Jacob's birth is attended by a trauma of a different order. Born to succeed—at least in the sense of being second in the patriarchal roster—Eisaac's characteristic anxiety is that he might trespass beyond the limits of prescribed secondariness. But Jacob's birth is attended by no annunciation of comparable status, and Jacob's characteristic anxiety is that a less desirable secondariness might prove his lot in life. Where Isaac's birth is announced by an angel, Jacob's has to be specially entreatied of a God who may have slumbered. Where Isaac is born sole child of his mother, and is specially welcomed into the faith with the first party in scripture, Jacob has to share his birth with his brother, and his childhood is completely elided from the biblical account. We can fill in the childhood traumas, however, by voicing for the child a midwife's observation raised beyond natural taunt to nightmarishly internal threat: “Jacob, you are a heel, a hanger-on, an afterbirth or after-word, a secondary talent and no original!” It is against this that Jacob asserts himself as the original, patron of writers who achieve that mastery we call having one's own voice. Crucial to this idea of Jacob is the distinction between the prophecy about Isaac, made to Abraham, and the prophecy about Jacob, made to Rebecca alone. She has to solicit God for some word of comfort concerning the painful struggle in her womb, and God responds, as I understand it, to Rebecca—not to Rebecca and Isaac. What is known to her alone, and absorbed in the very marrow of Jacob's bones, is not only the final outcome but the ferocity of the struggle for priority in matters that count. We can hear, in that prophecy of the two brothers struggling for preeminence, some of the fierce nationalism that so distinguishes the agonistic God of Jacob from the more dignified and distant universal ruler his father worshiped.
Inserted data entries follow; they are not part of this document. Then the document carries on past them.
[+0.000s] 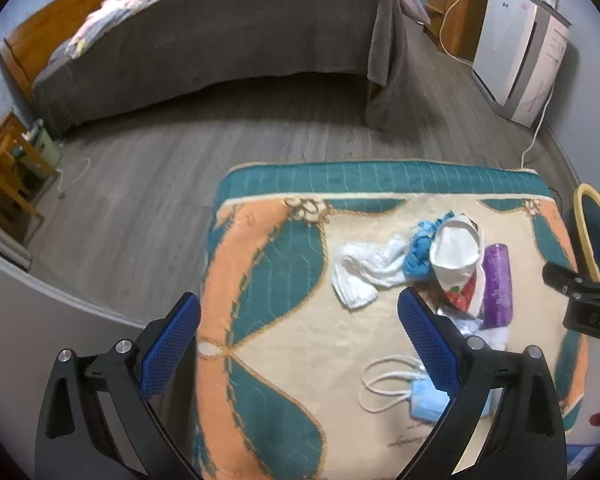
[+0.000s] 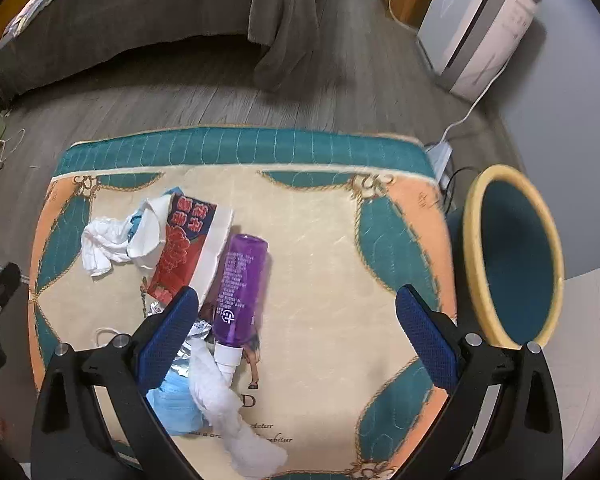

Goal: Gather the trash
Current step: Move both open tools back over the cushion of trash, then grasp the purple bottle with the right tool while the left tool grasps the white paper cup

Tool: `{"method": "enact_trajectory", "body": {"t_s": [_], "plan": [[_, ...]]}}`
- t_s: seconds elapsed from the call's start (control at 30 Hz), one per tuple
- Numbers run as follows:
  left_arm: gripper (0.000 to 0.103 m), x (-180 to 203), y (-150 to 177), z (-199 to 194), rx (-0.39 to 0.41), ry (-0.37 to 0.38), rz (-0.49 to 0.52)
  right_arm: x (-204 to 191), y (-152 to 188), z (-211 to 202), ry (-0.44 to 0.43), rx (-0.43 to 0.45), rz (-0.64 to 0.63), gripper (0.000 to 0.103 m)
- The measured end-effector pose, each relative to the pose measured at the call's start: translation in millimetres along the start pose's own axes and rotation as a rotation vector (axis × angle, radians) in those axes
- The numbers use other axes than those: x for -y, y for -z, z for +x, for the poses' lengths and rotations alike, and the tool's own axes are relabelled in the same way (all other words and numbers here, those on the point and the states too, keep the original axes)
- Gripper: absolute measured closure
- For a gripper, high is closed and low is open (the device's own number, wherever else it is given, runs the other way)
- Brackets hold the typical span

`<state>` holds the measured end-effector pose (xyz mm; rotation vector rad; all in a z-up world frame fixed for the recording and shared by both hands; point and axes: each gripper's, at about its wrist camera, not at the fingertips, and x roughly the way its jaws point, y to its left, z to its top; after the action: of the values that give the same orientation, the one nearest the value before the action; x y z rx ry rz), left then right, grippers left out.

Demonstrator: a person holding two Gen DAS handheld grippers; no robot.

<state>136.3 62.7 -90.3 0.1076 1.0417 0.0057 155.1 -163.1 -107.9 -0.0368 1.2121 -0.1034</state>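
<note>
Both grippers wide open, empty: left gripper, right gripper. Trash piled on mat; bin just off mat's right edge. Purple bottle lies flat near mat centre. Best first grab w/ right: straddle mid-body, squeeze across the width. Right cam shows bin mouth and cup print; left cam shows mask loops and cup's white inside.

Glossy purple plastic bottle, plush woven mat, crumpled white tissue, wood-grain floor

Left claw and right claw both spread wide, empty
</note>
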Motion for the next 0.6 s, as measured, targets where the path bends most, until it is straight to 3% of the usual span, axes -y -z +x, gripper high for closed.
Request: {"method": "enact_trajectory", "body": {"t_s": [0.07,0.2,0.33,0.47,0.6], "plan": [[0.005,0,-1,-1,0.007,0.007,0.003,1,-1,6,-0.008,-0.014,-0.004,0.006],[0.005,1,-2,4,-0.023,-0.006,0.024,8,-1,11,-0.16,-0.017,0.045,0.006],[0.005,2,-5,1,-0.002,-0.023,0.05,14,-3,19,-0.185,-0.03,0.124,0.006],[0.005,0,-8,-3,0.015,0.008,0.03,8,-4,26,-0.172,-0.015,0.097,0.007],[0.005,-1,-8,-3,0.019,0.044,0.018,3,-3,40,-0.183,-0.044,0.085,0.019]]}}
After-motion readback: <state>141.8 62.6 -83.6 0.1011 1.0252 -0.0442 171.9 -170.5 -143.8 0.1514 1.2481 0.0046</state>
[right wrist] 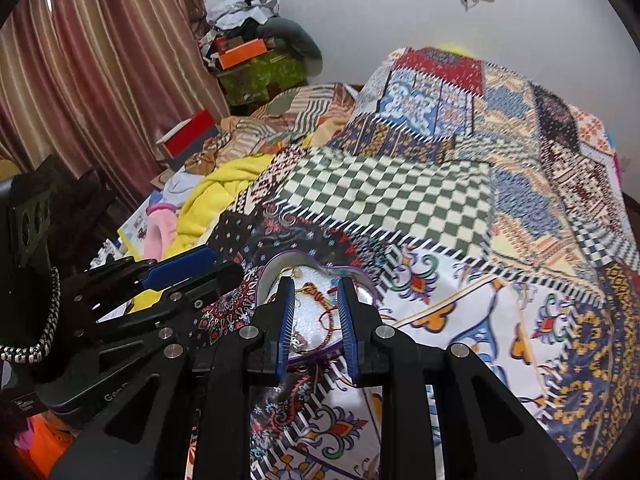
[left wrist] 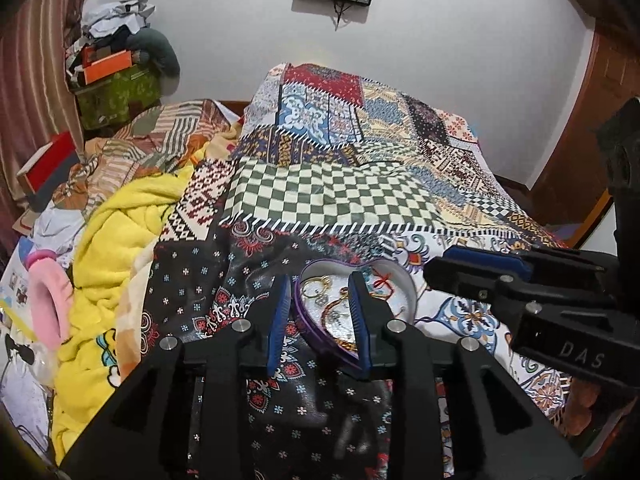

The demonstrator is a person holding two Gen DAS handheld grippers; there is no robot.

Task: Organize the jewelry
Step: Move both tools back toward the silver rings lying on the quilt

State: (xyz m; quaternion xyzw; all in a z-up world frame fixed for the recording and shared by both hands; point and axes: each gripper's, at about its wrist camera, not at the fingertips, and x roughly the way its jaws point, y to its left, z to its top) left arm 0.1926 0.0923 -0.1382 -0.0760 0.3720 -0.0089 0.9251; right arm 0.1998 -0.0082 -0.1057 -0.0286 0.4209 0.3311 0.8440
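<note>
A purple heart-shaped tin point(left wrist: 316, 334) lies open on the patchwork bedspread point(left wrist: 332, 196), holding gold chains point(left wrist: 316, 285) and a red thread bracelet point(left wrist: 383, 280) on its pale lining. My left gripper point(left wrist: 320, 292) is open and straddles the tin's left wall, its right finger over the inside. My right gripper point(left wrist: 444, 265) comes in from the right, just beside the tin. In the right wrist view, the right gripper point(right wrist: 316, 292) is open above the tin point(right wrist: 276, 265), with a red bracelet point(right wrist: 326, 316) showing between its fingers. The left gripper point(right wrist: 216, 267) sits at the tin's left.
A crumpled yellow blanket point(left wrist: 120, 240) and a pink item point(left wrist: 48, 308) lie left of the tin. Stacked boxes and clothes point(left wrist: 108, 80) pile up at the back left by a striped curtain point(right wrist: 100, 80). A red box point(left wrist: 44, 164) rests at the bed's left edge. A wooden door point(left wrist: 580, 120) stands on the right.
</note>
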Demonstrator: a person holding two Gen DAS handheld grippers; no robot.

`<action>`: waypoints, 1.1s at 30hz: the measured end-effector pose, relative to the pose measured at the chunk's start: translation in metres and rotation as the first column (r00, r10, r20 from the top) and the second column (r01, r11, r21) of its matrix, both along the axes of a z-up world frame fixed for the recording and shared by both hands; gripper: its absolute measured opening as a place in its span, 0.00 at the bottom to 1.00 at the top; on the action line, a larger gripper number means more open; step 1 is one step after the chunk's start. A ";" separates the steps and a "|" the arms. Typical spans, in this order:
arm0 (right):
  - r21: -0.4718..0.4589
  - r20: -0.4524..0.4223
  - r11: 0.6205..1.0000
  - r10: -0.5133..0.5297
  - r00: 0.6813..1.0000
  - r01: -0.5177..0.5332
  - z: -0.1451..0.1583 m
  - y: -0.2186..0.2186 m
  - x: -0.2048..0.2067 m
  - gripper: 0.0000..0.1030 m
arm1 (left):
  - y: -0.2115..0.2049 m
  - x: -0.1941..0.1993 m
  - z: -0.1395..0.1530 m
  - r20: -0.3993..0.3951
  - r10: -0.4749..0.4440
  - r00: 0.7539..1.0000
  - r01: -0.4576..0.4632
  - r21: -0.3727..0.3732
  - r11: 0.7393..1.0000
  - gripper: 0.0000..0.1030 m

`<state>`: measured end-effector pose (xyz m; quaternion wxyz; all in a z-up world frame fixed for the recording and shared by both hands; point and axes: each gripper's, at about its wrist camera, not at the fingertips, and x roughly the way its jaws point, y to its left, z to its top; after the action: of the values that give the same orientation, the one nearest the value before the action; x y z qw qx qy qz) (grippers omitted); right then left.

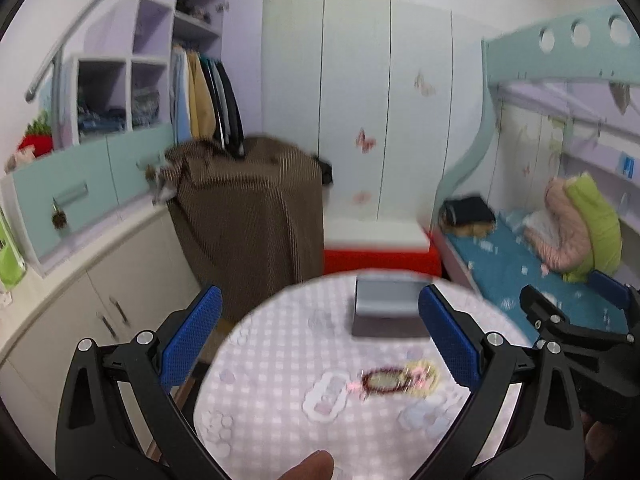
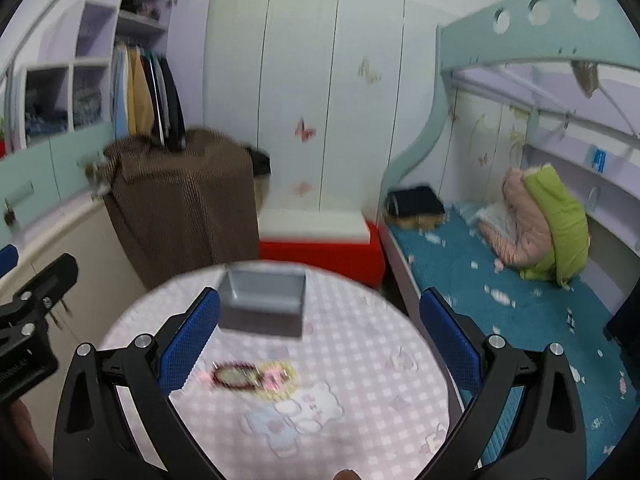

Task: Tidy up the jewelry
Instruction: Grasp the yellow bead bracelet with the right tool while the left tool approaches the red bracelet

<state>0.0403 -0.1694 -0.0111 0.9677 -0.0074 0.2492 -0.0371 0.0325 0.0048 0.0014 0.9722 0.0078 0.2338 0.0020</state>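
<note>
Pink-checked cloth covers the round table point(image 2: 360, 360), where the jewelry point(image 2: 252, 376), a dark beaded loop beside a blurred gold-and-pink piece, lies loose near the middle. The grey box point(image 2: 262, 304) at the far edge looks empty, so sorting seems unstarted. Both the left gripper point(image 1: 320, 340) and right gripper point(image 2: 320, 336) hover spread wide, holding nothing.

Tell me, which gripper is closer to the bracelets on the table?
Probably the left, though it is close. The bracelets lie between the left gripper's open fingers, nearer its right finger. In the right gripper's view, the bracelets sit off-centre beside its left finger.
</note>
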 end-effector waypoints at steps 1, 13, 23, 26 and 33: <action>-0.001 -0.033 1.000 0.002 0.999 -0.002 -0.011 -0.001 0.006 0.93 | 0.000 0.006 -0.013 -0.034 -0.001 0.999 0.001 0.003 1.000 0.96; 0.007 -0.357 0.995 0.098 0.929 -0.102 -0.135 0.007 0.065 0.93 | -0.001 0.072 -0.148 -0.359 -0.034 0.933 0.035 -0.004 0.999 0.96; 0.042 -0.456 0.994 0.107 0.884 -0.099 -0.174 -0.002 0.096 0.77 | -0.013 0.098 -0.182 -0.442 -0.069 0.894 0.075 -0.003 0.997 0.95; 0.058 -0.476 0.995 0.103 0.873 -0.086 -0.181 -0.007 0.105 0.65 | -0.018 0.106 -0.184 -0.449 -0.081 0.890 0.089 -0.004 0.996 0.95; 0.064 -0.505 0.993 0.120 0.855 -0.101 -0.185 -0.003 0.118 0.41 | -0.025 0.124 -0.188 -0.462 -0.105 0.881 0.110 -0.017 0.994 0.95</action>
<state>0.1580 -0.1722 -0.1965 0.8684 -0.0142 0.4950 0.0262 0.1567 -0.0207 -0.1869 0.8872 0.0258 0.4577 -0.0524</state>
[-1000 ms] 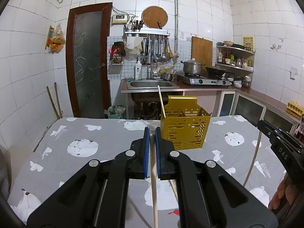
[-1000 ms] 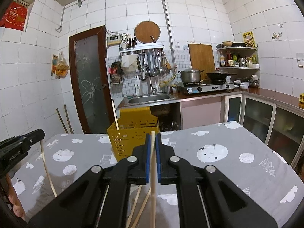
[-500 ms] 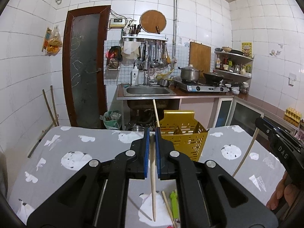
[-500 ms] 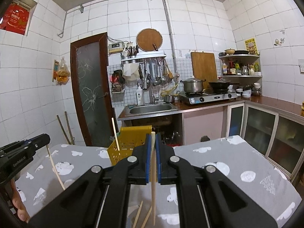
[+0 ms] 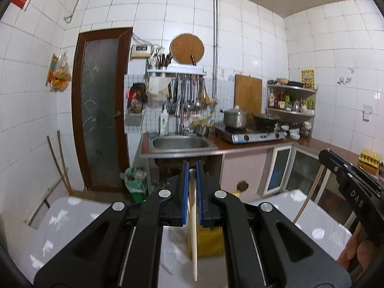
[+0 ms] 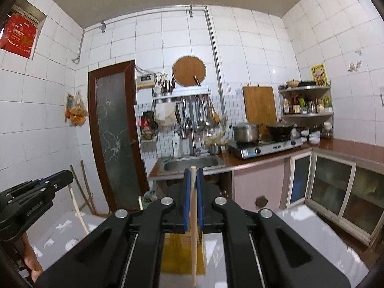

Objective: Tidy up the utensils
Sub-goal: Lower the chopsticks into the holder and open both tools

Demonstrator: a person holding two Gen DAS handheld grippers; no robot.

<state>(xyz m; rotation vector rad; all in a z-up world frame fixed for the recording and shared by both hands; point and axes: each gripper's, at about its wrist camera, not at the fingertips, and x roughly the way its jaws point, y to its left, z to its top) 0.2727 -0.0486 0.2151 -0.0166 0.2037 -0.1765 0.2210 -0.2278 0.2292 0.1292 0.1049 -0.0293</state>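
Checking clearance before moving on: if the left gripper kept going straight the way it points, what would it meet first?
Probably the dark open space under the sink. Nothing nearer shows ahead of the left gripper, which is shut on a chopstick; depth is unclear.

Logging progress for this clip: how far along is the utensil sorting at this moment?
Done: in the right wrist view one pale stick seems to stand in the yellow basket, mostly hidden behind the grippers. In hand: the left gripper is shut on a chopstick, and the right gripper is shut on another chopstick, both hanging above the table. Left: dropping both into the basket; other loose utensils are out of sight.
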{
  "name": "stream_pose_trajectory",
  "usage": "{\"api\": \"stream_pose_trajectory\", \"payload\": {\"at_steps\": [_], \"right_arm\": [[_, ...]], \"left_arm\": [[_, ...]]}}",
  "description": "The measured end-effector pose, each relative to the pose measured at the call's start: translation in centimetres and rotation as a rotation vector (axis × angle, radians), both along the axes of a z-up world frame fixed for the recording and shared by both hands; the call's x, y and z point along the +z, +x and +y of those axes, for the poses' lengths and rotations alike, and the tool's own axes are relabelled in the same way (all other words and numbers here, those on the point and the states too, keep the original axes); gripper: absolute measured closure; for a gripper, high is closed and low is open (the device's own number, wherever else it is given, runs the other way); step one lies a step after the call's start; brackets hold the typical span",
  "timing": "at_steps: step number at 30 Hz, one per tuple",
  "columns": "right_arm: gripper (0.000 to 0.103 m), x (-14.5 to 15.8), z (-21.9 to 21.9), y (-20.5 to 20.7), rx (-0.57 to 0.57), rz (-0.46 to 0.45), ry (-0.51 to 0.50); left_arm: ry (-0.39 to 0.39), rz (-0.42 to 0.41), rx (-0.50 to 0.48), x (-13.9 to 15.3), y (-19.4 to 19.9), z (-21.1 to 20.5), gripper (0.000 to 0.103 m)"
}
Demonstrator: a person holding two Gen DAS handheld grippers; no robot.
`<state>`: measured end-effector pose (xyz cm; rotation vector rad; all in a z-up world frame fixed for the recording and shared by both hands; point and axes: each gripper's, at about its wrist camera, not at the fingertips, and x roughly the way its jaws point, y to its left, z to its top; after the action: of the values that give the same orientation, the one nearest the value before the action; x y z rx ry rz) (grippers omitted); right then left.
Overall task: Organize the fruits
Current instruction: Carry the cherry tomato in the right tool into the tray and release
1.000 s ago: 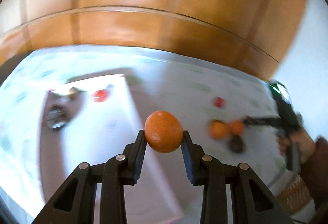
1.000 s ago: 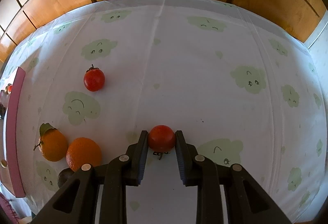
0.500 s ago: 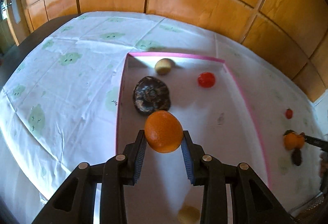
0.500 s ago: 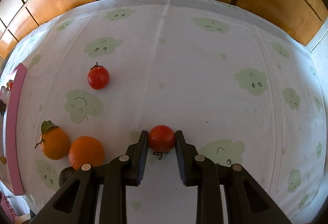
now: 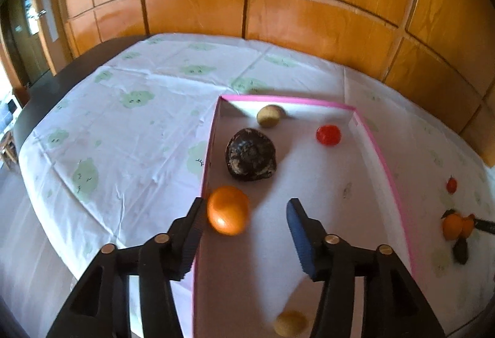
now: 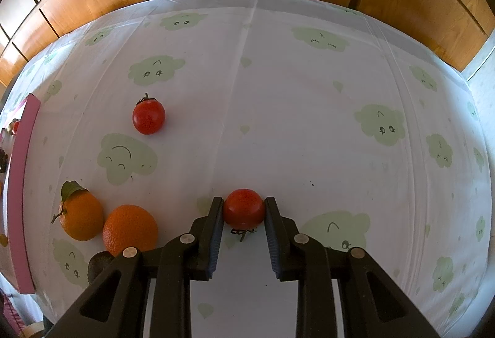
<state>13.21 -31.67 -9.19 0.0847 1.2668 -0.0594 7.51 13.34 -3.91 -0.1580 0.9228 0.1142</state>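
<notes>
Fruit is being sorted from the counter point(image 6: 309, 109) into a pink-edged tray point(image 5: 383, 164). Nearest the left tool point(image 5: 244, 226), whose jaws are now spread wide, an orange point(image 5: 228, 210) is seen just off the left finger point(image 5: 191, 229), blurred and apparently dropping or rolling onto the tray floor; half a second ago it was clamped between the jaws, so a release has just been made. One more fruit can therefore be counted as delivered. Below the tool, at the near end of the tray, a pale yellow fruit point(image 5: 290, 323) is seen. Ahead of the tool a dark, wrinkled fruit point(image 5: 250, 155) lies, and beyond it a red tomato point(image 5: 328, 134) and a small yellowish fruit point(image 5: 268, 116) near the far wall.

A second red tomato point(image 6: 244, 210) is held tight by the right tool point(image 6: 243, 214), close above the cloth, unchanged over the last second. To that tool's left two oranges point(image 6: 106, 222) lie touching, with a dark fruit point(image 6: 99, 260) half hidden beside them. Farther ahead-left a third tomato point(image 6: 148, 117) remains, so several pieces are judged still to be moved.
</notes>
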Motion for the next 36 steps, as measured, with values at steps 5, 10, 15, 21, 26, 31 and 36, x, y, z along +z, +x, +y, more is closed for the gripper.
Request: {"api": "stream_pose_trajectory", "payload": {"at_steps": [5,10,15,21,26,31,36], "right_arm": [[0.077,0.4,-0.2,-0.1,-0.009,-0.017,0.005],[0.077,1.6,-0.3,-0.7,-0.019,-0.065,0.018],[0.077,3.6,0.7,-1.3,0.005,-0.113,0.047],[0.077,6.6,5.7,-2.4,0.140,-0.163,0.130],[0.077,8.7,12.6,-3.2,0.316,-0.193,0.186],[0.077,9.3,19.1,-3.6,0.475,-0.179,0.242],[0.077,8.3,24.0,-4.0,0.565,-0.137,0.280]], "left_arm": [[-0.021,-0.047,-0.019,1.6,-1.1,-1.5,0.043],[-0.014,-0.077,-0.060,2.4,-2.1,-2.9,0.041],[-0.004,-0.080,-0.080,2.6,-2.5,-3.7,0.039],[-0.016,-0.092,-0.078,2.6,-3.0,-3.7,0.034],[-0.022,-0.100,-0.070,2.6,-3.3,-3.2,0.034],[-0.023,-0.105,-0.046,2.7,-3.7,-2.3,0.034],[-0.025,-0.112,-0.023,2.7,-4.1,-1.3,0.034]]}}
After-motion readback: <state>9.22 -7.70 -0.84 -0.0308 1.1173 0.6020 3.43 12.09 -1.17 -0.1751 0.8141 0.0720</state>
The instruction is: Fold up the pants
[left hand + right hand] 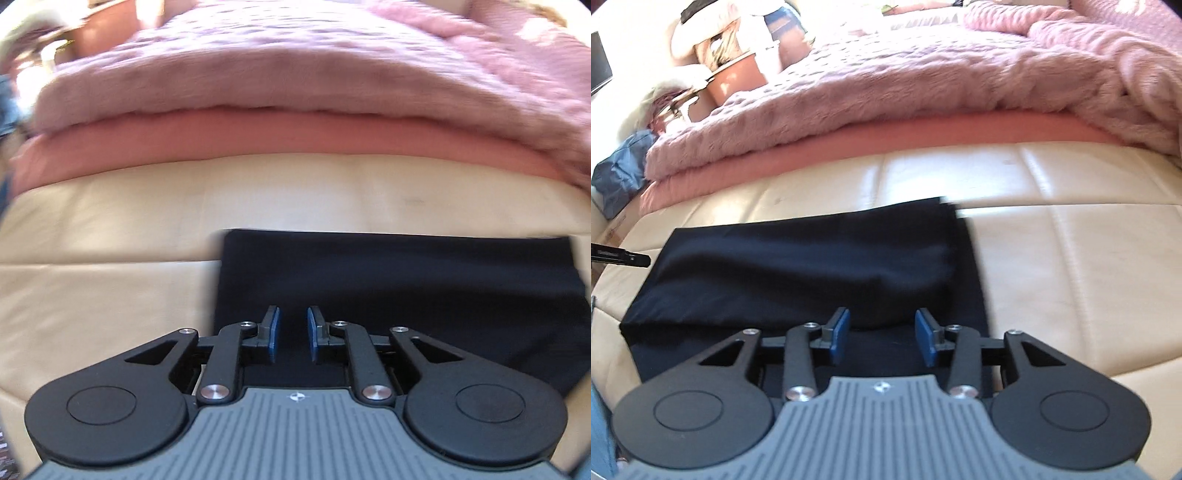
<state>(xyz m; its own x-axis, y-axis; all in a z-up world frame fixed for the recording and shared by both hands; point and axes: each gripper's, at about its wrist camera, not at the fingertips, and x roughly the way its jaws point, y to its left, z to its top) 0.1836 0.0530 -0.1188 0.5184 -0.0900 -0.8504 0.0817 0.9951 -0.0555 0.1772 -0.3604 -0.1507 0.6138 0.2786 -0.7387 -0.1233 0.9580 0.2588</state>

It is convenient to represent the theological differences between Eisaac and Jacob by giving the god each worships a separate name. We can call Eisaac's god Elohim, thus transliterating the general name by which he is called. More often we can just say “God.” But Jacob's god has a proper name as well as some other, more human attributes or appearances. This is not a scholarly book, in step with Anglo-American successors to the justly revered Germanic tradition, and so to avoid the scholarly “Yahweh,” and to suggest something of the familiarity bordering on sacrilege that is associated with the appearance and naming of the deity in Jacobic narratives, I shall coin the transliteration Yava. If the coinage in Hebrew really belongs to Jacob, a Jacob who can read and react to Eisaac's text and Eisaac's god, we will not be surprised to find Jacob occasionally referring to Elohim; Jacob can talk about and name the Eisaacic god. The name Yava, on the other hand, is totally absent from the Eisaacic text. Perhaps we can say that the development of the concept of Yava from its Eisaacic predecessor represents, in brief, the development of the voice of Jacob.